Francisco Nieva

«Memento mori», el latiguillo de la televisión

Ya lo sabemos». La televisión, a todas horas, nos lo recuerda empachosamente. Desde los ciento cincuenta pasajeros que por obra de un loco suicida se han estrellado recientemente en los Alpes, hasta el matrimonio de ancianos que muere asfixiado por las emanaciones tóxicas de un brasero, se nos admoniza con lo mismo. No sé cómo alejar de mí tanta mortal advertencia. A mayor imaginación más empatía sentimos hacia el prójimo. Como urdidor de tramas dramáticas yo sufro infinito con el tanático goteo, no puedo apartar de mí este castigo de los medios. Imagino muy vivamente determinadas circunstancias de terror en el pasaje de un avión. Pensemos que bastan con muy pocos segundos para conmovernos de firme en una secuencia cinematográfica, poco menos que un minuto nos parece algo interminable. En ese reciente avión siniestrado pasan ocho minutos de alarma. ¡ Ocho minutos, nada menos! Larguísima tortura. Todo un pasaje con la incertidumbre de una muerte próxima, de todo punto inevitable. Me imagino en esa situación y me estremezco de firme, siento en mí esa larguísima agonía. Me bate el corazón y tardo en recuperar un poco de calma reflexiva y consoladora.
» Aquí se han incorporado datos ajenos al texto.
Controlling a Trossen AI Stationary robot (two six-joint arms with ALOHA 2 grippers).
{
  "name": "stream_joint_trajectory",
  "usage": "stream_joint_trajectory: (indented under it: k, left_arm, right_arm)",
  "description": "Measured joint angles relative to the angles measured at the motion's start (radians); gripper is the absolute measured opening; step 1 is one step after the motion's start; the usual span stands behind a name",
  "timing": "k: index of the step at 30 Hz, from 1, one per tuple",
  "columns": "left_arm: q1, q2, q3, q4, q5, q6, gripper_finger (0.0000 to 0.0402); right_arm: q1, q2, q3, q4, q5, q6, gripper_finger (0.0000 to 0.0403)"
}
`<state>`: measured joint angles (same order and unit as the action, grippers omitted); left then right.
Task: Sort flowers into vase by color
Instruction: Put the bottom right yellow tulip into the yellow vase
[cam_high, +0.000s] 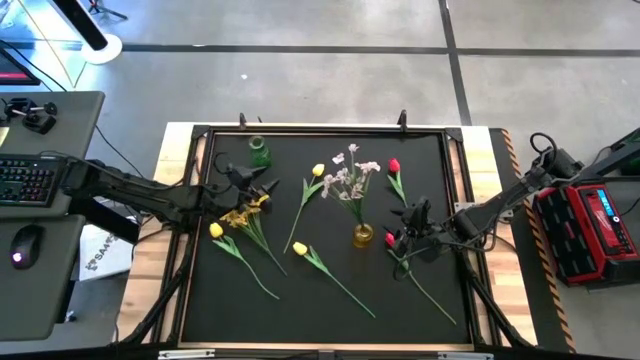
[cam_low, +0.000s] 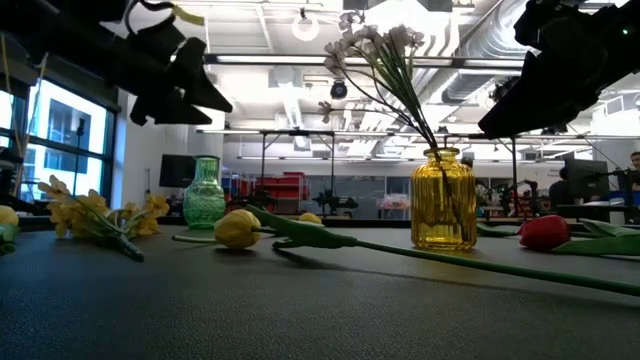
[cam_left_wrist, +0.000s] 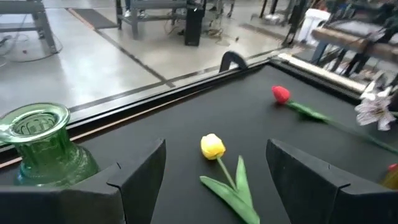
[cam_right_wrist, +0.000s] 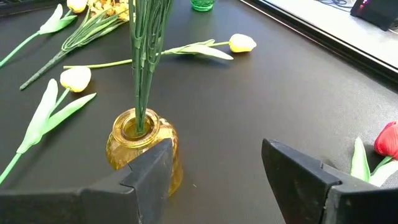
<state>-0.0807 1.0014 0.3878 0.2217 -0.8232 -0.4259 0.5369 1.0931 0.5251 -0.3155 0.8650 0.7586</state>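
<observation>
Closest to the low lens: yellow tulip (cam_low: 238, 228) lying flat on the black mat (cam_high: 330, 300), green stem trailing off toward three o'clock. Just behind, at two o'clock of it, yellow vase (cam_high: 363, 236) standing upright with the pale blossom sprig (cam_high: 352, 172) already planted in it — one flower sorted, looks like. Green vase (cam_high: 260, 152) up at eleven o'clock of the mat, nothing in it yet.

Still loose on the mat: second yellow tulip (cam_high: 318, 171) near twelve o'clock, a third yellow bloom (cam_high: 216, 230) out at nine, orange-yellow sprig (cam_high: 242, 214) just beside it, one red bloom (cam_high: 394, 166) at one o'clock, another red bloom (cam_high: 390, 240) at three. Most of the job left, judging by that spread.

Left gripper (cam_high: 262, 188) hovering just below the green vase, fingers wide apart, nothing between them. Right gripper (cam_high: 400, 240) hanging over the three o'clock red bloom, just beside the yellow vase, jaws parted and empty too. Likely lining up on that red one next, though nothing gripped yet.
</observation>
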Motion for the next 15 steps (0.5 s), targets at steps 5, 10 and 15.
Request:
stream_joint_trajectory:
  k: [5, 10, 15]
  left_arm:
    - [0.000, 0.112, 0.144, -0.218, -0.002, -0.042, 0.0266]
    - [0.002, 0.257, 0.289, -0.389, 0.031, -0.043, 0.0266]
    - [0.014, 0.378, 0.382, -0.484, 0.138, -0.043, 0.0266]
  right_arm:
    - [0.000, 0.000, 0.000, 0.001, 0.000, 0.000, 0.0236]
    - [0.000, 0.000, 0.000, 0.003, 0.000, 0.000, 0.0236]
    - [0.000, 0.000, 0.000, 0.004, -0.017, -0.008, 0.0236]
Yo sigo con vida, respiro a mis anchas, nada se ha movido. Pero he sufrido un trance de irresistible identificación con las víctimas que me ha fusionado emocionalmente con ellas.
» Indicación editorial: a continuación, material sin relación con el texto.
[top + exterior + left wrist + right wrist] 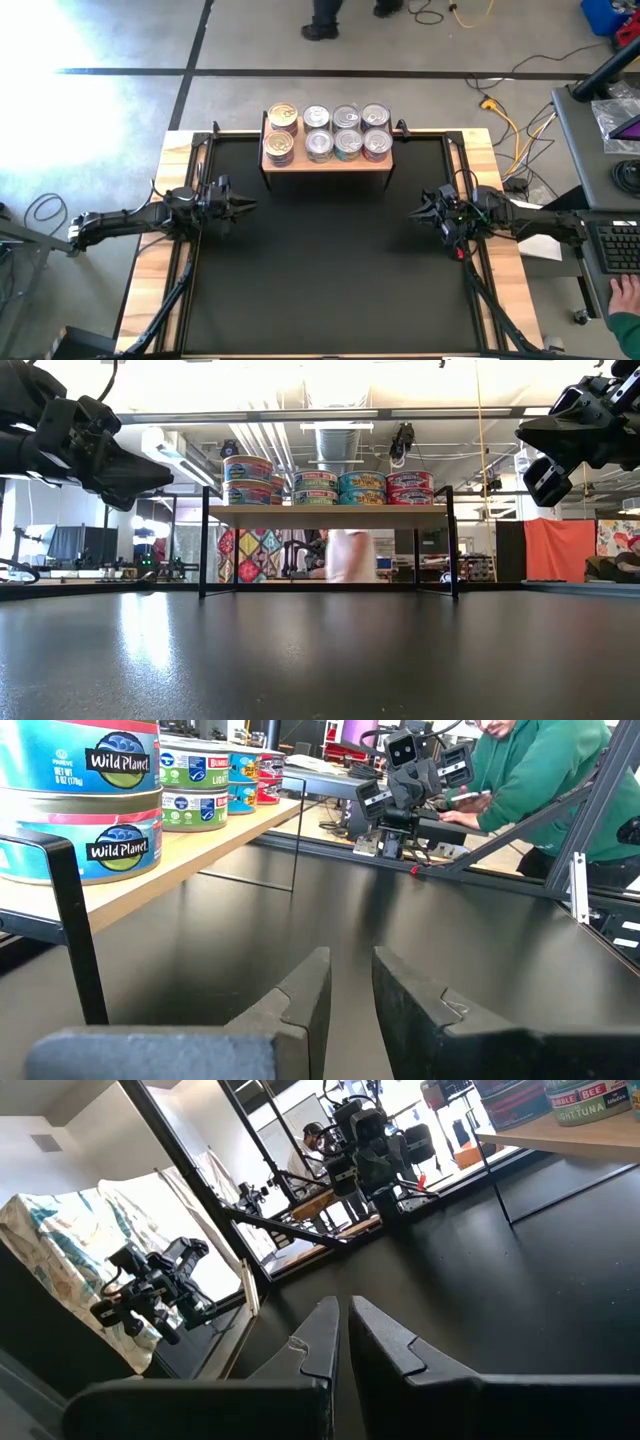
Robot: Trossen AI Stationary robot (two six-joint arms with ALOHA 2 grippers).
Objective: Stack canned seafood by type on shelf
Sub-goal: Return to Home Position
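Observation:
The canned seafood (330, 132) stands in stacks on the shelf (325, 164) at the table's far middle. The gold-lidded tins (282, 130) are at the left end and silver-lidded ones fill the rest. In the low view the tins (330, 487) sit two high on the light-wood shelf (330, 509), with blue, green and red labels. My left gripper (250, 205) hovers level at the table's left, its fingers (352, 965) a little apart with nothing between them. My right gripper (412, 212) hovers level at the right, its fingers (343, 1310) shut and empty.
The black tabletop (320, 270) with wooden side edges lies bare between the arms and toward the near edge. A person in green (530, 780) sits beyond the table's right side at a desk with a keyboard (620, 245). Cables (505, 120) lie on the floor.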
En este caso, mi imaginación de dramaturgo ha sido mi enemiga. Lo es en todo momento, sospecho todo lo peor que me pueda acontecer a mí, así como a los míos. Parece que estoy incubando un ramo de locura. Ahora recuerdo que, en un reconocimiento médico en el Hospital Militar de Carabanchel, escuché gritar de terror en la estancia de al lado a un mozo bien tocado que me trasmitió su locura persecutoria. No lo he pasado peor en mi vida. Este género de empatía no genera piedad alguna, ese distanciamiento piadoso que nos alienta a consolar a los que sufren tan grave pérdida, el equilibrio psicológico necesario, en beneficio de los afectados. Lamento no poseer tal virtud. Envidio a estos ocasionales socorristas, me felicito de su existencia, de lo necesario de su actuación tras de los trágicos incidentes, son necesarios y fundamentales. Vaya para ellos mi agradecimiento sincero, mi admiración en todo caso. Morir habemos, pero son admirables estos vectores de reconciliación con la muerte, lo contrario de esa insidiosa televisión, que nos sume en un duelo perpetuo, en un interminable «memento mori». Se va haciendo muy necesario instituir un buen servicio de socorro psicológico del telespectador.

Y un lamentable episodio más: se ha encontrado la grabación del teléfono móvil de un pasajero que recoge los últimos momentos de pánico en el avión siniestrado, lo cual me hace pensar que la ciencia electrónica hace el relevo del escultor barroco, Salzcillo, en la imaginería del drama humano, del aserto –sin mejor respuesta– que de la muerte no se salva ni Dios. Lo que mejor y más detalladamente se invoca y representa en estos días de Semana Santa, que ahora definiría como Semana del Terror.